For the management of the business and for the conduct of the affairs of the corporation, and in further definition, limitation and regulation of the powers of the corporation, of its directors and of its stockholders or any class thereof, as the case may be, it is further provided that:
A.
(1) The management of the business and the conduct of the affairs of the corporation shall be vested in its Board of Directors. The number of directors which shall constitute the whole Board of Directors shall be fixed exclusively by one or more resolutions adopted by the Board of Directors.

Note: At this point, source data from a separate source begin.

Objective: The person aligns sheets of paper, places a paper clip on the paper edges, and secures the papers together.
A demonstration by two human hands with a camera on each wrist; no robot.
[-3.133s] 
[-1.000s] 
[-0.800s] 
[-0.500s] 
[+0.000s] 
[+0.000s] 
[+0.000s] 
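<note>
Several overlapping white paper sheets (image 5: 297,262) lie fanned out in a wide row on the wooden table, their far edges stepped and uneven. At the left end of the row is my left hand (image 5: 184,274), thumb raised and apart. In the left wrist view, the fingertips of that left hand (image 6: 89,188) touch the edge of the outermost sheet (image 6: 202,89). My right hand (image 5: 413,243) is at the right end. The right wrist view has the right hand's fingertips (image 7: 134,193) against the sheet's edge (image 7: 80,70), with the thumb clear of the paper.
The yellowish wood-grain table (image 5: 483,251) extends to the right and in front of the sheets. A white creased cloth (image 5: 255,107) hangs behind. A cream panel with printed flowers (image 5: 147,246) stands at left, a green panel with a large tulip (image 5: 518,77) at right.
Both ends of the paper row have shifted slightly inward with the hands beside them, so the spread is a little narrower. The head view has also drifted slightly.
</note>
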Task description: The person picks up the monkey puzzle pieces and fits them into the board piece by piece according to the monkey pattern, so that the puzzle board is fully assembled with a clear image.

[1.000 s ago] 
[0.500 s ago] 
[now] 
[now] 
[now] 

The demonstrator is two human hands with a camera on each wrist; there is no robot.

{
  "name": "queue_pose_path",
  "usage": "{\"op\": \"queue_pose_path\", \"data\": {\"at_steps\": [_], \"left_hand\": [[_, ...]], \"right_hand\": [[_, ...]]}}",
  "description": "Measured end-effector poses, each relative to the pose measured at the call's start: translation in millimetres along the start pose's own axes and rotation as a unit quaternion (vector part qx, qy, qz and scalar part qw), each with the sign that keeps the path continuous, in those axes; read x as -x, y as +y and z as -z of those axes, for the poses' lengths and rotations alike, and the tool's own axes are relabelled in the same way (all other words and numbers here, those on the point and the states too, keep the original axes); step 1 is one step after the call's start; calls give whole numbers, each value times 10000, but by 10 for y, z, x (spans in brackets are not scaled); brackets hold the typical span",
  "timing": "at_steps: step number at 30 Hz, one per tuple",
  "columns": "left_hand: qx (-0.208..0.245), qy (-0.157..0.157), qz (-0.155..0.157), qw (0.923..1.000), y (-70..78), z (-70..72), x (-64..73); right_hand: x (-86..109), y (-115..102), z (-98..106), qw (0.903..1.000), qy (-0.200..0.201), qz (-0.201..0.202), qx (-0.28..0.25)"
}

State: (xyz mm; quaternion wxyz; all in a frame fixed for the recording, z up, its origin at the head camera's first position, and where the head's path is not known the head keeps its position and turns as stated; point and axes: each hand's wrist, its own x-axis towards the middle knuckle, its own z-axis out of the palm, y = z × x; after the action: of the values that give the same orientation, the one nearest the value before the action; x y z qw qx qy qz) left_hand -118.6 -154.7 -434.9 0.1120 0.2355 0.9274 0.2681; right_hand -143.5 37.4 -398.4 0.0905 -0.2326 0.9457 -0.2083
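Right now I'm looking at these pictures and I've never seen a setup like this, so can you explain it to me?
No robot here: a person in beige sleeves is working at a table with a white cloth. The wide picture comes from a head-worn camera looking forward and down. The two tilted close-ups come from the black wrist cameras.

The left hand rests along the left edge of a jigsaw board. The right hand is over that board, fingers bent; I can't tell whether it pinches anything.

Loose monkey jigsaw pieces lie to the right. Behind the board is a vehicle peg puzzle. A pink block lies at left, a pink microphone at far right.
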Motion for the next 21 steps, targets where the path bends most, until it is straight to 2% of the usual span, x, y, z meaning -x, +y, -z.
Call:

(2) Subject to the rights of the holders of any series of Preferred Stock to elect additional directors under specified circumstances, the directors shall be divided into two classes designated as Class I and Class II, respectively. Directors shall be assigned to each class in accordance with a resolution or resolutions adopted by the Board of Directors. At the first annual meeting of stockholders following November 30, 1997, the term of office of the Class II directors shall expire and Class II directors shall be elected for a full term of two years to succeed the directors of the class whose terms expire at such annual meeting.
Notwithstanding the foregoing provisions of this Article, each director shall serve until his successor is duly elected and qualified or until his death, resignation or removal. No decrease in the number of directors constituting the Board of Directors shall shorten the term of any incumbent director.
(3) Subject to the rights of the holders of any series of Preferred Stock, the Board of Directors or any individual director may be removed from office at any time with or without cause by the affirmative vote of the holders of a majority of the voting power of all the then-outstanding shares of voting stock of the corporation, entitled to vote at an election of directors (the "Voting Stock").
(4) Subject to the rights of the holders of any series of Preferred Stock, any vacancies on the Board of Directors resulting from death, resignation, disqualification, removal or other causes and any newly created directorships resulting from any increase in the number of directors, shall, unless the Board of Directors determines by resolution that any such vacancies or newly created directorships shall be filled by the stockholders, except as otherwise provided by law, be filled only by the affirmative vote of a majority of the directors then in office, even though less than a quorum of the Board of Directors, and not by the stockholders. Any director elected in accordance with the preceding sentence shall hold office for the remainder of the full term of the director for which the vacancy was created or occurred and until such director's successor shall have been elected and qualified.
B.
(1) Subject to paragraph (h) of Section 43 of the Bylaws, the Bylaws may be altered or amended or new Bylaws adopted by the affirmative vote of a majority of the voting power of all of the then outstanding shares of the Voting Stock. The Board of Directors shall also have the power to adopt, amend or repeal the Bylaws.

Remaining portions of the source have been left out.